* [What this task involves]: Repeat the listing word for word. Leave every picture out.

* [Available data]:
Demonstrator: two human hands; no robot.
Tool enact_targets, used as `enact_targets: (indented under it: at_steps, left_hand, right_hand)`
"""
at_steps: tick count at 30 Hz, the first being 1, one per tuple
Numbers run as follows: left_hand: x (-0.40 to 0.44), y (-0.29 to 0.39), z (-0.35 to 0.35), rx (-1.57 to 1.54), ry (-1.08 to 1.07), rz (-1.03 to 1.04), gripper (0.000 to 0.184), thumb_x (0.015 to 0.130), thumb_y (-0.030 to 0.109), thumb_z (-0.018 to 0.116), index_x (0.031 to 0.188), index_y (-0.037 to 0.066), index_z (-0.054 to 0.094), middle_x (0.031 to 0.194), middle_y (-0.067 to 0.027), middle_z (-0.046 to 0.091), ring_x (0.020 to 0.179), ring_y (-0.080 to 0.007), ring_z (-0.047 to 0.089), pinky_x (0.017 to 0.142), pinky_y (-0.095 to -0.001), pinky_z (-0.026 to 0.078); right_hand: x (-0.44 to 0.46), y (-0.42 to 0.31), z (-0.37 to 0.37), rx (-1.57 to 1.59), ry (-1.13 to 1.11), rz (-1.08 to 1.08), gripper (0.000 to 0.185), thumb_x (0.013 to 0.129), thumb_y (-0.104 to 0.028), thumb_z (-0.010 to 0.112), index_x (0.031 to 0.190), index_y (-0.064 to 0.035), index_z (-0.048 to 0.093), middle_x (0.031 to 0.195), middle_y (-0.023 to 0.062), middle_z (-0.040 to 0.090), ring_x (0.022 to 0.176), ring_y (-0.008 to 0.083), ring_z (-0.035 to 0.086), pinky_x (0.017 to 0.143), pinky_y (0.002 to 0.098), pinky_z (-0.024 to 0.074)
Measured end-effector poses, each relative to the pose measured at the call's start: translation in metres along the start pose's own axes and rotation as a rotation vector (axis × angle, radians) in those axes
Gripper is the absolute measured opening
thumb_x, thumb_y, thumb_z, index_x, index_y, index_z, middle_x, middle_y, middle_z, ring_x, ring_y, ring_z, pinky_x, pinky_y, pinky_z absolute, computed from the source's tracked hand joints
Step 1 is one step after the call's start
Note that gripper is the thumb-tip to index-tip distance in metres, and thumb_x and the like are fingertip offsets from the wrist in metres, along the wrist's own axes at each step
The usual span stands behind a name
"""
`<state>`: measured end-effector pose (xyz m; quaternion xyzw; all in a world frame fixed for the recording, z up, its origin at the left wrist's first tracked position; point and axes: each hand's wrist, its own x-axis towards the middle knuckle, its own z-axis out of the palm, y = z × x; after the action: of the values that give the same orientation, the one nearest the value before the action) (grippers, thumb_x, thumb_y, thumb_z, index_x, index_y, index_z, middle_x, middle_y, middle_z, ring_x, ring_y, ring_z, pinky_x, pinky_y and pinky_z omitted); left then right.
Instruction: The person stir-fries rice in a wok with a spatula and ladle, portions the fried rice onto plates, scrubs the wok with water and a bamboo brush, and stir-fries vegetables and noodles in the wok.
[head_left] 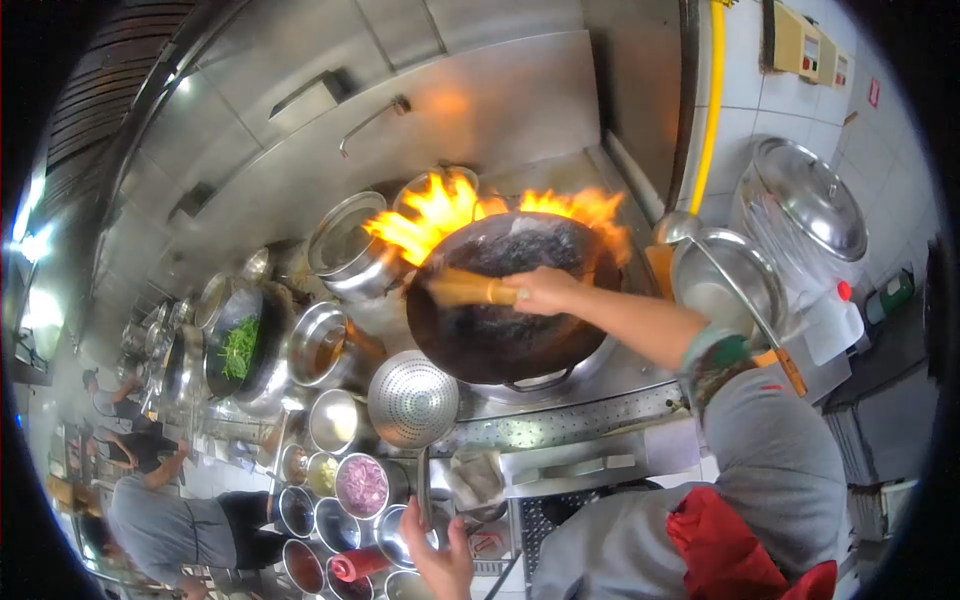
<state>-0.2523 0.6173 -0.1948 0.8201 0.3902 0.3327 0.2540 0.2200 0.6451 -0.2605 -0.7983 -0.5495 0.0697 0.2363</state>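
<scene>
My right hand [542,291] is closed on the handle end of a bamboo brush [462,289], whose blurred bristles are over the inside of a large dark wok [500,345]. Orange flames [440,217] rise behind the wok's far rim. Low in the view, my left hand [438,560] is beside the handle of a perforated skimmer [413,399], fingers partly spread and thumb raised; whether it touches the handle is unclear. The skimmer's round bowl lies near the wok's left side, at the stove's front edge.
A ladle [679,228] rests across a metal bowl [728,280] at right. Metal pots and a wok with greens [239,348] stand left. Below are several containers, one with sliced onions [362,486], and a red bottle [358,564]. Other people [170,525] stand at far left.
</scene>
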Motion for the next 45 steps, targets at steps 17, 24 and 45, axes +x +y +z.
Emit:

* [Expected output]:
Demonstrator: two human hands; no robot.
Tool enact_targets, used as `enact_targets: (indented under it: at_steps, left_hand, right_hand)`
"""
at_steps: tick count at 30 Hz, the first being 1, one per tuple
Numbers run as follows: left_hand: x (-0.40 to 0.44), y (-0.29 to 0.39), z (-0.35 to 0.35), rx (-1.57 to 1.54), ry (-1.08 to 1.07), rz (-1.03 to 1.04), gripper (0.000 to 0.184), thumb_x (0.015 to 0.130), thumb_y (-0.030 to 0.109), thumb_z (-0.018 to 0.116), index_x (0.031 to 0.188), index_y (-0.037 to 0.066), index_z (-0.054 to 0.094), middle_x (0.031 to 0.194), middle_y (-0.067 to 0.027), middle_z (-0.046 to 0.091), ring_x (0.020 to 0.179), ring_y (-0.080 to 0.007), ring_z (-0.047 to 0.089), pinky_x (0.017 to 0.142), pinky_y (-0.095 to -0.001), pinky_z (-0.026 to 0.078); right_hand: x (-0.44 to 0.46), y (-0.42 to 0.31), z (-0.37 to 0.37), rx (-1.57 to 1.59), ry (-1.13 to 1.11), rz (-1.08 to 1.08), gripper (0.000 to 0.185), thumb_x (0.013 to 0.129), thumb_y (-0.104 to 0.028), thumb_z (-0.010 to 0.112), index_x (0.031 to 0.190), index_y (-0.064 to 0.035), index_z (-0.048 to 0.093), middle_x (0.031 to 0.195), middle_y (-0.023 to 0.062), middle_z (-0.040 to 0.090), ring_x (0.022 to 0.176), ring_y (-0.008 to 0.083), ring_z (-0.035 to 0.086), pinky_x (0.017 to 0.143), pinky_y (0.002 to 0.098), pinky_z (-0.024 to 0.074)
Measured end-effector poses, each relative to the pose measured at the call's start: translation in metres along the start pose's own axes and rotation as a rotation vector (axis × angle, radians) in those axes
Gripper is the absolute measured opening
thumb_x, thumb_y, thumb_z, index_x, index_y, index_z, middle_x, middle_y, middle_z, ring_x, ring_y, ring_z, pinky_x, pinky_y, pinky_z absolute, computed from the source's tracked hand joints
Step 1 is one step after the call's start
Note that gripper is the thumb-tip to index-tip distance in metres, and thumb_x and the like are fingertip offsets from the wrist in metres, along the wrist's own axes at each step
The usual span stands behind a name
"""
`<state>`: measured end-effector pose (xyz m; quaternion xyzw; all in a world frame fixed for the recording, z up, its origin at the left wrist's first tracked position; point and axes: each hand's wrist, its own x-axis towards the middle knuckle, its own z-axis out of the palm, y = z × x; after the action: of the values that give the same orientation, the one nearest the value before the action) (grippers, thumb_x, thumb_y, thumb_z, index_x, index_y, index_z, middle_x, middle_y, middle_z, ring_x, ring_y, ring_z, pinky_x, pinky_y and pinky_z omitted); left then right.
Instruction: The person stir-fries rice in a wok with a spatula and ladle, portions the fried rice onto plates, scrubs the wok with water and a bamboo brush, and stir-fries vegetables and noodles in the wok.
[head_left] 
<state>-0.2523 0.6173 -0.1948 0.8201 0.3902 0.3327 0.2540 0.2200 0.6451 -0.2605 -0.7983 -0.5495 0.0697 0.2363</state>
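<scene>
My right hand [542,291] is closed on the handle end of a bamboo brush [462,289], whose blurred bristles are over the inside of a large dark wok [500,345]. Orange flames [440,217] rise behind the wok's far rim. Low in the view, my left hand [438,560] is beside the handle of a perforated skimmer [413,399], fingers partly spread and thumb raised; whether it touches the handle is unclear. The skimmer's round bowl lies near the wok's left side, at the stove's front edge.
A ladle [679,228] rests across a metal bowl [728,280] at right. Metal pots and a wok with greens [239,348] stand left. Below are several containers, one with sliced onions [362,486], and a red bottle [358,564]. Other people [170,525] stand at far left.
</scene>
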Motion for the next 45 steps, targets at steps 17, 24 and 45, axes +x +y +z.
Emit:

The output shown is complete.